Low rates of vaccinations for existing infectious diseases will compound the impacts of a COVID-19 outbreak in developing countries on Australia’s doorstep, ChildFund Australia warned today.
ChildFund Australia Health Advisor Tracy Yuen said many countries in the Asia-Pacific region, including Papua New Guinea (PNG) and Timor-Leste, already have low rates of vaccination due to poor health infrastructure.
“The health systems in these nations are already struggling to treat and prevent diseases that have spread due to low vaccination rates. We saw an example of this during the measles outbreak in Samoa last year.

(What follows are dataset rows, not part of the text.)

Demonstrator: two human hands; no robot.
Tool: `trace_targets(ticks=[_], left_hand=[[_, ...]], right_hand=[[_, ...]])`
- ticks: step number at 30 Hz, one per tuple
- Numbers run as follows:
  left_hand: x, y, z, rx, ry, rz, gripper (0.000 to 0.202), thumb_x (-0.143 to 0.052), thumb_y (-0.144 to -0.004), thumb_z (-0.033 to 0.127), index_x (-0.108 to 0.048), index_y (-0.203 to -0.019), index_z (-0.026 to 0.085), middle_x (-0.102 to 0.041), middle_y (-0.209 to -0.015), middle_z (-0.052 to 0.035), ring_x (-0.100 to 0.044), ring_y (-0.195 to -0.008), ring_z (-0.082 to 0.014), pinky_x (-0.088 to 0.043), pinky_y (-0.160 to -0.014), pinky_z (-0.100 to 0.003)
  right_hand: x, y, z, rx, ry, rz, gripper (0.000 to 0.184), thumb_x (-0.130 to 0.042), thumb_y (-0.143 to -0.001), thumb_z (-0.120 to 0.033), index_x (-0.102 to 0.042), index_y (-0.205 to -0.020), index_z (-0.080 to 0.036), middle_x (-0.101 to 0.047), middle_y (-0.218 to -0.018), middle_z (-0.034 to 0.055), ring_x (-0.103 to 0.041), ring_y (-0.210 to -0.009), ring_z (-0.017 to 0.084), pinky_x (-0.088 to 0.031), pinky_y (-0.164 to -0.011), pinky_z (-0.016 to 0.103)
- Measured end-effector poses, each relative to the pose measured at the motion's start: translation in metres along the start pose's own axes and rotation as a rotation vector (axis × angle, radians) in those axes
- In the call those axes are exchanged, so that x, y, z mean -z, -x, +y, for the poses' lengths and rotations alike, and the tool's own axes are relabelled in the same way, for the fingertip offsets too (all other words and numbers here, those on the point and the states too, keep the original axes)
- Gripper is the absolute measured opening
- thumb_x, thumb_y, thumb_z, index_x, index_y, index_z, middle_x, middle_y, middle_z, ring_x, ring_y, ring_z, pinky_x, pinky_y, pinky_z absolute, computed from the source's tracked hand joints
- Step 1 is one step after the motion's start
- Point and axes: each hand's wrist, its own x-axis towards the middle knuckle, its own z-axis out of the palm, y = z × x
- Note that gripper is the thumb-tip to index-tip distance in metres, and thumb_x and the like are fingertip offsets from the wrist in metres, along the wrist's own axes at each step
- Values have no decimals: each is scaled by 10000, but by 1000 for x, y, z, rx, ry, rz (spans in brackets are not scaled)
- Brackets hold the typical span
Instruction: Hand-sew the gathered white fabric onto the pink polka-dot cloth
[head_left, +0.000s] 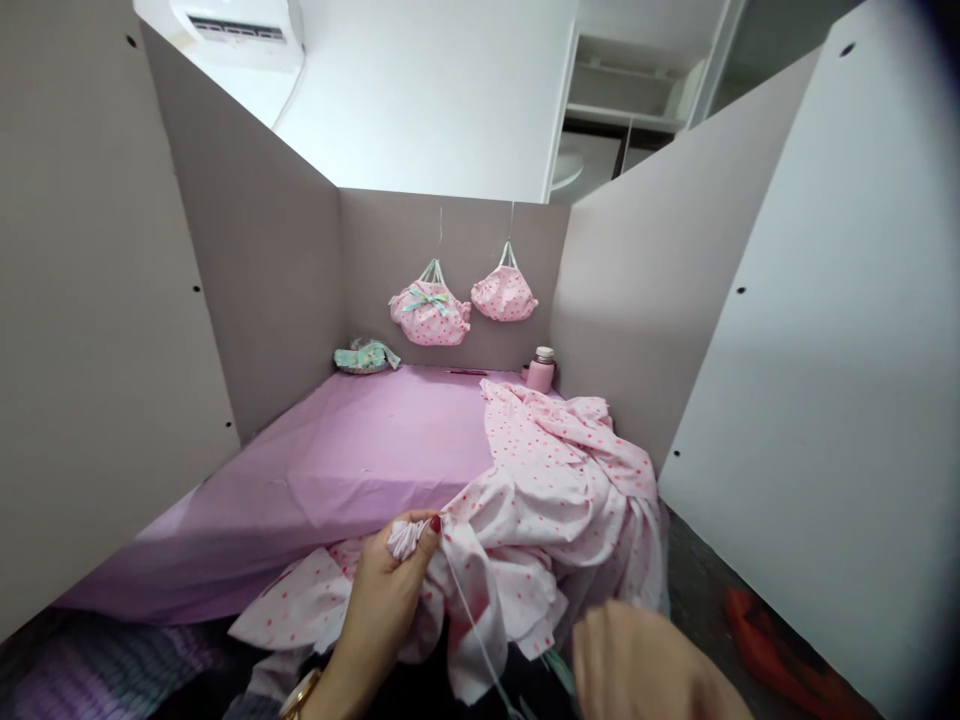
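Left hand [390,580] is pinching bunched cloth [540,510], which is spilling off the counter [397,420] at 5 o'clock; right hand [645,655] is blurring, can't tell opening or grip. I'd be keeping that strand [474,623] taut, easing gathers evenly.

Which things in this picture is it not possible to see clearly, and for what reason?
All in the head view:
Right hand: blurred, cut off by the bottom edge; anything it holds cannot be seen.
White strand: lower end cannot be traced near the bottom edge.
Green cloth, back left: covers whatever lies under it.
Red thing, lower right: too blurred to identify.
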Motion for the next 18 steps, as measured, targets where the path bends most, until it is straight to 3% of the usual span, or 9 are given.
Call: trace_targets(ticks=[2, 4, 6, 11, 16, 18], left_hand=[[0, 1, 1, 4, 18, -56, 222, -601, -748, 363, -654, -801, 154, -673, -649, -18, -600, -609, -178, -459, -568, -239], [0, 2, 2, -22, 18, -144, 212, -598, -754, 348, -660, -796, 150, -670, -651, -21, -588, -600, -169, -447, -565, -232], [-1, 4, 4, -62, -1, -229, 197, -598, -756, 330, -671, -778, 148, -662, -641, -20, -577, -604, -164, -434, -571, -225], [0, 4, 3, -45, -13, -275, 175, -623, -733, 320, -671, -723, 153, -629, -606, -3, -530, -556, -146, -404, -537, -213], [0, 3, -1, -15, -9, -289, 181, -617, -741, 328, -651, -718, 152, -606, -599, 4, -507, -553, -138, -387, -531, -209], [0, 4, -2, -6, 8, -284, 175, -618, -739, 321, -646, -708, 151, -610, -605, 1, -513, -564, -139, -394, -540, -210]], right_hand=[[-3, -14, -3, -105, 21, 411, 449, -577, -686, -621, -632, -649, -177, -412, -459, -36, -423, -436, 77, -362, -460, 174], [-4, -31, 1, -179, 101, 647, 353, -612, -747, -481, -630, -933, -181, -374, -526, -54, -366, -469, 79, -306, -450, 179], [-4, -44, 8, -240, 226, 646, 319, -588, -787, -413, -611, -979, -159, -333, -540, -62, -307, -476, 78, -246, -440, 184], [-4, -48, 15, -246, 388, 604, 282, -521, -825, -334, -569, -652, -116, -412, -547, -33, -341, -508, 84, -264, -460, 192], [-6, -42, 13, -246, 519, 615, 259, -498, -838, -299, -550, -647, -131, -445, -538, -27, -389, -506, 97, -288, -465, 194], [-7, -42, 13, -243, 589, 625, 205, -482, -848, -279, -559, -724, -135, -446, -542, -31, -399, -501, 103, -299, -466, 197]])
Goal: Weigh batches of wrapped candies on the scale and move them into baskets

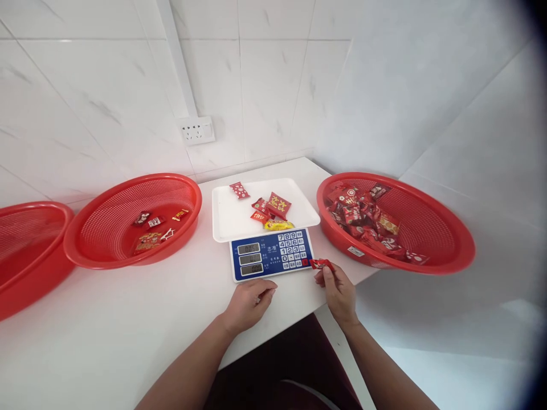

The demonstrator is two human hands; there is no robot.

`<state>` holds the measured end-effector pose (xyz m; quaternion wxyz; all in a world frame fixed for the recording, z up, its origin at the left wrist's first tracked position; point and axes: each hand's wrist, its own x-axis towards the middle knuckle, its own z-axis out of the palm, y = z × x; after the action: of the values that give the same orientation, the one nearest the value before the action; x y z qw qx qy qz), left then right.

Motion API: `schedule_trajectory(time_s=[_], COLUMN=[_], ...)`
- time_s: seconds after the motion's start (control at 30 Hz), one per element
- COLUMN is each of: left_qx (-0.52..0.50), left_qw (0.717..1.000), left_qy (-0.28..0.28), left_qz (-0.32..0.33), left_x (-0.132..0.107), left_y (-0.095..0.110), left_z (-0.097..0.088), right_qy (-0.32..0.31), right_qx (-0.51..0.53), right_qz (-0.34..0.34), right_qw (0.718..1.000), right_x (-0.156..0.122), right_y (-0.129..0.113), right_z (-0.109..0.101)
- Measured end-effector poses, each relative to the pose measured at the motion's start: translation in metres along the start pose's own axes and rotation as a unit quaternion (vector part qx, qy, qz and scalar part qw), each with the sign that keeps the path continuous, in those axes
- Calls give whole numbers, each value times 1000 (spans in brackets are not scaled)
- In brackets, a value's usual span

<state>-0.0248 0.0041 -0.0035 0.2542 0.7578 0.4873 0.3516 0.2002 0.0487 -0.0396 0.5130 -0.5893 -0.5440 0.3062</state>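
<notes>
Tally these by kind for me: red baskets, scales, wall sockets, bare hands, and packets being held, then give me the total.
Red baskets: 3, one cut off by the picture's edge
Scale: 1
Wall socket: 1
Hands: 2, left hand and right hand
Held packet: 1, in the right hand
Total: 8

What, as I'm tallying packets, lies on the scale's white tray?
On the white tray: a spotted red packet alone, and clustered red packets with a yellow packet. Overlaps hide some packets partly; anything beneath is covered.
</notes>
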Motion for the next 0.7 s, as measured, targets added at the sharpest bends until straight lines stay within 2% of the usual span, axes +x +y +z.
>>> schedule_trajectory(time_s=[0.1,0.23,0.3,0.37,0.43,0.53,0.6,0.7], left_qx=[7,30,48,68,114,236,316,399], left_qw=[1000,995,987,975,952,892,853,812], left_qy=[17,90,146,210,283,384,415,425], left_qz=[14,38,42,34,13,-18,-23,-22], left_x=[-1,-2,0,3,6,5,-1,-16], left_y=[1,5,8,10,9,1,-6,-18], left_z=[1,-4,-14,-31,-55,-94,-116,-143], right_qy=[-8,1,6,6,4,0,0,0], right_qx=[-27,-35,-35,-32,-25,-15,-10,-4], right_qz=[-6,-21,-26,-32,-36,-37,-35,-35], right_qw=[1000,999,999,999,999,999,999,999], right_x=[-2,-4,-4,-3,-3,-3,-2,-2], right_y=[5,6,2,-1,-4,-5,-3,-2], right_z=[1,0,-1,-2,-3,-4,-4,-4])
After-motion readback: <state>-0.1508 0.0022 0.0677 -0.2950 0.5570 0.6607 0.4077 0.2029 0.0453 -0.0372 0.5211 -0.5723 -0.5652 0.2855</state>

“We are also deeply concerned that while existing healthcare resources are redeployed to respond to the virus, so many of these countries will not be left with any capacity to continue offering many routine programs, like immunisation. In some countries right now, they have already been halted.
“It’s a double-edged sword. Existing low vaccination rates will compound the health impacts of the pandemic on people and health systems while, over the longer term, the consequences of COVID-19 mean that routine vaccination programs will be a low priority.”
Last week, the United Nations announced that polio vaccination campaigns have been suspended, and measles immunisation campaigns have stopped in at least 23 countries.
“The economic downturn will also have a major impact on health programming. Even when the risk of COVID-19 is behind us, the global recession will mean many countries just don’t have the funds for mass scale immunisation.
“In countries like PNG, health services are already stretched. When you add a new infectious disease – like COVID-19 – into the equation, the impact will be severe both in the short and longer-term.”